If we divide 100 with 6 categories on CAT’s Likert-scale (0, 1, 2, 3, 4 and 5), then each category equals to 16.67%. If we accept a cut-off-value of 2 on the Likert-scale then it corresponds to 3 units on the Likert-scale (0, 1, 2) meaning; 3 × 16.67% = 50% .
If we convert the Likert-scales of EORTC-QLQ-C15-PAL into 0–100% and divide it by the four categories (1, 2, 3 and 4), we find that each category equals to 25%. If we accept a cut-off-value of 2 on the Likert-scale then it corresponds to 2 × 25% = 50%.

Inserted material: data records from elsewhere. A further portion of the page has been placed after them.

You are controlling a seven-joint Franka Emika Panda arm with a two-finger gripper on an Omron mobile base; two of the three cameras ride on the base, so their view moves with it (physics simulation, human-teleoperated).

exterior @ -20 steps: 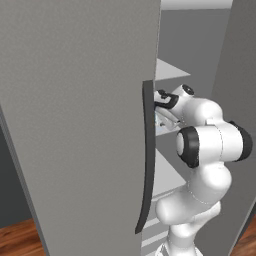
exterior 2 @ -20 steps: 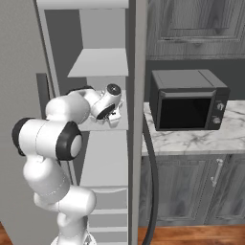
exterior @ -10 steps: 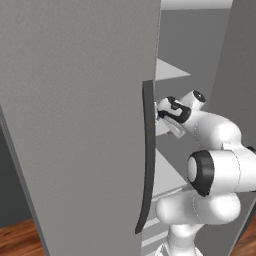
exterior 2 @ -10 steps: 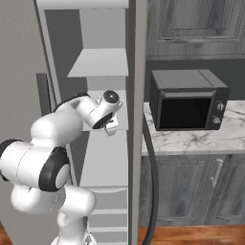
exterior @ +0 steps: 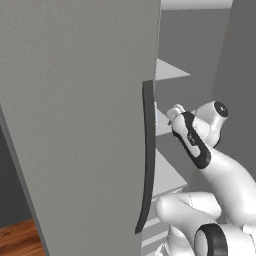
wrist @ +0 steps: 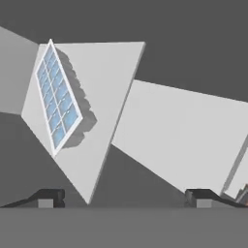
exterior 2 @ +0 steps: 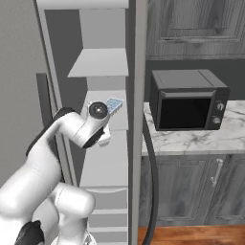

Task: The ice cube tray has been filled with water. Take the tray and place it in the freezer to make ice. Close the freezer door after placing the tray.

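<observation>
The small flat white ice cube tray (wrist: 57, 98) with pale blue water-filled cells (wrist: 54, 104) is lying on a white shelf (wrist: 104, 97) inside the tall light grey freezer (exterior 2: 88, 28), whose door (exterior: 75, 115) is standing open.

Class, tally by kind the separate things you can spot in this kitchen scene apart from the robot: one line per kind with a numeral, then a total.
White ice cube tray with pale blue cells: 1
Tall light grey freezer: 1
Black microwave oven: 1
Curved dark freezer door handle: 1
Total: 4

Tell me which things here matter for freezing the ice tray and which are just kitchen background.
Part of the job: ice cube tray with its water, lying on a white shelf in the freezer; freezer door, open; gripper, jaws open.

Just there: microwave, marble counter, grey cabinets.
</observation>
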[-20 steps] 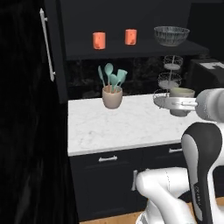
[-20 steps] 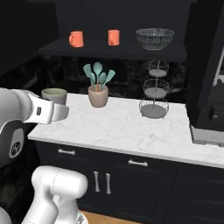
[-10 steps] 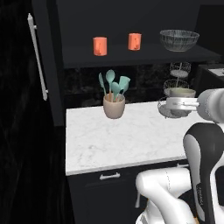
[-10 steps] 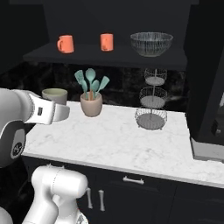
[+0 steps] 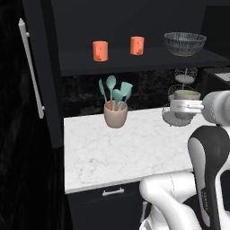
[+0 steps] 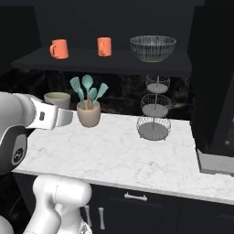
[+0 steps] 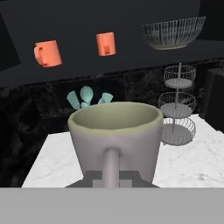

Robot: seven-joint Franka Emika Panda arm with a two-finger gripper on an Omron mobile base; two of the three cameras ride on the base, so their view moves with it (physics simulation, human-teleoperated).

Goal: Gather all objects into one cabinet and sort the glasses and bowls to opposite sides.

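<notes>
- Cabinet (image 5: 67,63): black, door swung open w/ white bar handle (image 5: 30,67); landmark for all below.
- Arm: forearm level, reaching fwd over counter (image 6: 114,151) under cabinet shelf.
- Bowl (image 6: 152,48): shelf's right end.
- Orange mugs (image 6: 59,49) (image 6: 104,46): shelf's left part, apart.
- Grey-beige mug (image 7: 114,138): upright, below shelf, above counter.
- Gripper (image 7: 111,177): jaws clamped on mug handle.

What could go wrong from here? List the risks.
1. The gripper holds the grey-beige mug only by its handle, so it might tilt or slip.
2. The shelf already carries two orange mugs and the bowl; a careless placement could knock one.
3. The utensil pot stands below the likely path.
</notes>
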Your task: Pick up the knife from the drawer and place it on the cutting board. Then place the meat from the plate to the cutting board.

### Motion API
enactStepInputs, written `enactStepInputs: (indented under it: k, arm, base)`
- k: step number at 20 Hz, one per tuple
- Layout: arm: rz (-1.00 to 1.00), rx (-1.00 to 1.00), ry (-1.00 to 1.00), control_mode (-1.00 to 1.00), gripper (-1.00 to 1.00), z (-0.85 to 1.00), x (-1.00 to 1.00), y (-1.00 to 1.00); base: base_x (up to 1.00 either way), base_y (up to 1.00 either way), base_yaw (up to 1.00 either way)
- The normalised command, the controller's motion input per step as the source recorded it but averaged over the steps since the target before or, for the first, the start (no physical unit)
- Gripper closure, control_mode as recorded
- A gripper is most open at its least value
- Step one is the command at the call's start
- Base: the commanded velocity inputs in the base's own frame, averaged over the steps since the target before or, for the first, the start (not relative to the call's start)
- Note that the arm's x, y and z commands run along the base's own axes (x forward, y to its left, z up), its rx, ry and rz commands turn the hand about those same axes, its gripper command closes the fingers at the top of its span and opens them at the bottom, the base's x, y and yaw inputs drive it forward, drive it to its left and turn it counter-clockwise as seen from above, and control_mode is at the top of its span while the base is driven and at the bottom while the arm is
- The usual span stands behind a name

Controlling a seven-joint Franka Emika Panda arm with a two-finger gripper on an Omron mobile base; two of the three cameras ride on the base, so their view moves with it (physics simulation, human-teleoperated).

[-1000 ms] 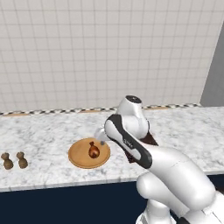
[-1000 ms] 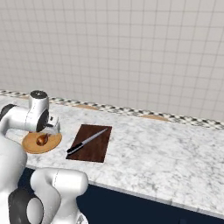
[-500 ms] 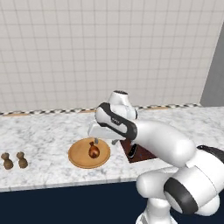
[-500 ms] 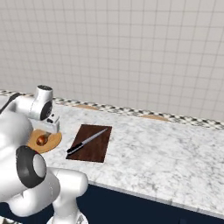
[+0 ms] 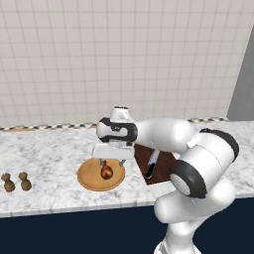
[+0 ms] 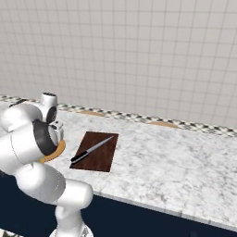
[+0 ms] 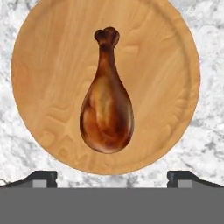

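Note:
The meat (image 7: 107, 109), a glossy brown drumstick, lies in the middle of the round tan plate (image 7: 35, 65) on the marble counter. My gripper (image 5: 111, 162) hangs open just above it, pointing straight down. Its two dark fingertips (image 7: 41, 177) stand wide apart on either side of the drumstick's thick end, touching nothing. From the left base, the meat (image 5: 106, 171) sits on the plate (image 5: 87, 177) right under the hand. The knife (image 6: 91, 150) lies diagonally on the dark cutting board (image 6: 104, 159), right of the plate (image 6: 59, 149). The drawer is out of view.
Two small brown shakers (image 5: 15, 182) stand at the counter's left front. A tiled wall runs behind the counter. A navy cabinet front (image 5: 74, 233) runs below its edge. My own white arm (image 6: 28, 139) blocks the plate from the right base.
My arm has swung left from over the board to the plate and dropped lower over the meat. The jaws stayed open. Knife, board and plate have not moved.

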Motion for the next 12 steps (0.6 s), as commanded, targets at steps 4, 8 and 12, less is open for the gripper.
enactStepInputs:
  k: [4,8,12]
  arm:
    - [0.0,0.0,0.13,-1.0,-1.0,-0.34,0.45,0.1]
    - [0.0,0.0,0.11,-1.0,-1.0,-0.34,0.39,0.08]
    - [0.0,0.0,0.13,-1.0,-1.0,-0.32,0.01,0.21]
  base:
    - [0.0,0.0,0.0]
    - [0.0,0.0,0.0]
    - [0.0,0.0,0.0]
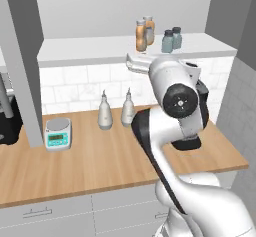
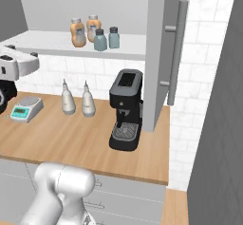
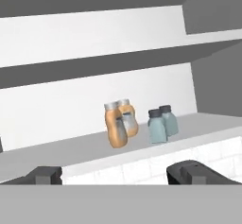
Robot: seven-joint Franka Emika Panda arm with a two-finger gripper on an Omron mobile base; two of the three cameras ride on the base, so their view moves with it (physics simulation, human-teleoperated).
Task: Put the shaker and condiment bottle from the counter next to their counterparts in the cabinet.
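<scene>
Tool (image 3: 116, 173) gapes wide, holding nothing; right base view alone catches the coffee machine (image 2: 126, 110).

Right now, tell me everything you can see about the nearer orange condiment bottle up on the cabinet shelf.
The nearer condiment bottle is a small orange-brown bottle with a pale grey cap and a greyish label band; it looks like plastic. It appears to lean slightly, close against its twin just behind it; whether they touch is hard to tell. It rests on the white shelf board of the cabinet, beside two grey-blue shakers. Nothing grips it.
</scene>
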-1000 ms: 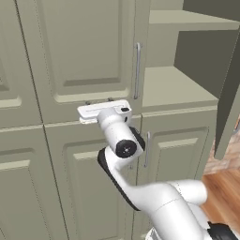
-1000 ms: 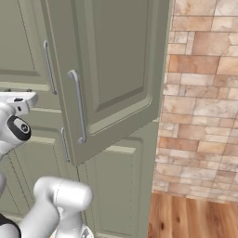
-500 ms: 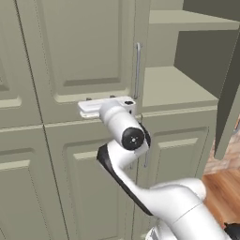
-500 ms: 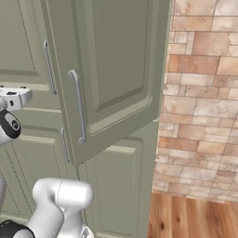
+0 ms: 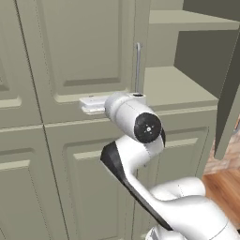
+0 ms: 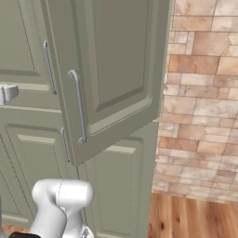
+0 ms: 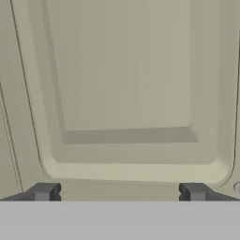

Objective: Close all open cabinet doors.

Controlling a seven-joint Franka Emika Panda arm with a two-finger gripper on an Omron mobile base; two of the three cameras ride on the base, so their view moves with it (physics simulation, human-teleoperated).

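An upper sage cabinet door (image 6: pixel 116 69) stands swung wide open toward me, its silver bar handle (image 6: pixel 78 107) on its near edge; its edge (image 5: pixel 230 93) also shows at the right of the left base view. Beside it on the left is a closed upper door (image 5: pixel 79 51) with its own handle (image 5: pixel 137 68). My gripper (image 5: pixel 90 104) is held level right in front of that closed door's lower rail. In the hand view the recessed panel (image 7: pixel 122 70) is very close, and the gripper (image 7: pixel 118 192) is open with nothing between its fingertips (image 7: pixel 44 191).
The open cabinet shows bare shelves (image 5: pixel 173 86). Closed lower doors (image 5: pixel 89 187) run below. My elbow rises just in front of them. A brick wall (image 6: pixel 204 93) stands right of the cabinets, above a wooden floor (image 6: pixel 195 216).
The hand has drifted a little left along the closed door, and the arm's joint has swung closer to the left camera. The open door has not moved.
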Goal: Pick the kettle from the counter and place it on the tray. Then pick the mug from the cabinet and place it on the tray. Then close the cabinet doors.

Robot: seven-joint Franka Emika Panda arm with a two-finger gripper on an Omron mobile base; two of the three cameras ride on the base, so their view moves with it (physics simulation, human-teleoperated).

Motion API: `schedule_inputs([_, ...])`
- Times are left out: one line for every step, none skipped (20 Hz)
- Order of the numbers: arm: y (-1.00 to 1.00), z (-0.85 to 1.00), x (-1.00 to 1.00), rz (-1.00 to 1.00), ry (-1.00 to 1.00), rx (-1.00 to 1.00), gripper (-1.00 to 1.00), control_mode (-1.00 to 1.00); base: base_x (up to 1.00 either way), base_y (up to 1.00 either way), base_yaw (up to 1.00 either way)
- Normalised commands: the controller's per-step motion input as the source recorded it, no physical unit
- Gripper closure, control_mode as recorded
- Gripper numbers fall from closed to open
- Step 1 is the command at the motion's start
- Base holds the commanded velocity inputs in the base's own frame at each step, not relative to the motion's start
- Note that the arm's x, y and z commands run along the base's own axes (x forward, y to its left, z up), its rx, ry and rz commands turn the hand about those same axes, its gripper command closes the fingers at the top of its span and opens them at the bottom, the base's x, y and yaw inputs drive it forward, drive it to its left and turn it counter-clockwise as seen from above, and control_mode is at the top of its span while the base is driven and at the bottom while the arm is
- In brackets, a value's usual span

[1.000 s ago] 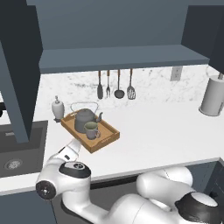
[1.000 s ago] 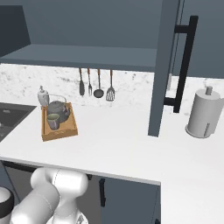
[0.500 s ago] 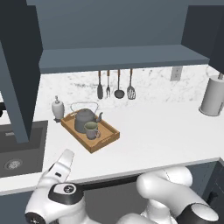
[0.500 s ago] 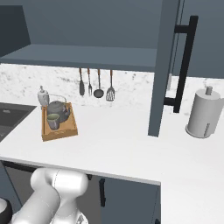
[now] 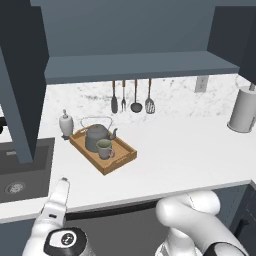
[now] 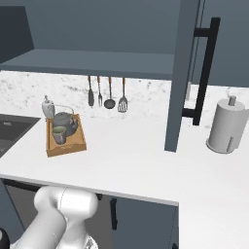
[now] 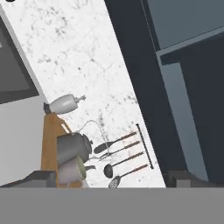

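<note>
Wooden tray [image 5: 121,160] w/ kettle [image 5: 95,137] + mug [image 5: 104,148] well ahead of hand [image 7: 109,178], wide open, empty.

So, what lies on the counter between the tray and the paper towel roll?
Nothing: between the tray and the paper towel roll the counter is bare; the open cabinet door hangs above. The right base view shows this.

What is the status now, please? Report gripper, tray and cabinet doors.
Gripper open, empty. Kettle and mug both on tray. Cabinet doors open, nothing blocking them.
</note>
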Motion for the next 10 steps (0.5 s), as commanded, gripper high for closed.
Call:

On this basis we argue that a symptom intensity of 2 on CAT is equivalent to and corresponds with a symptom intensity of 2 on EORTC-QLQ-C15-PAL. From this point and onwards interest will be on data describing symptoms with intensities above 2 i.e., (3, 4 and5) and thus potential for alleviation and hereby palliative care.
Patient’s scores on CAT and EORTC-QLQ-C15-PAL were cross-tabulated against the dichotomous outcome of whether or not a symptom was recognized in the medical records of the same patient by doctors or nurses, respectively. Chi-square-test calculated p-values to describe if symptom recognition was significantly different doctors versus nurses, and to describe if a team-based recognition was significantly different to doctors’ or nurses’ recognition, respectively. p < 0.05 I accepted as significant.
Global QOL on EORTC-QLQ-C15-PAL was not interpreted as a symptom and was excluded from cross-tabulation. Global QOL is shown as a mean with a range (min;max) and SD.
Results
The demographic data of the population are shown in .
Table 1. Demographic data and FEV 1, FVC and FEV1/FVC.
All included patients n = 40 answered all items on both questionnaires.
n = 40 Patients described Global QOL on a scale with a range from 1 to 7 giving a mean = 3, 13(1;7) and SD = 1,522.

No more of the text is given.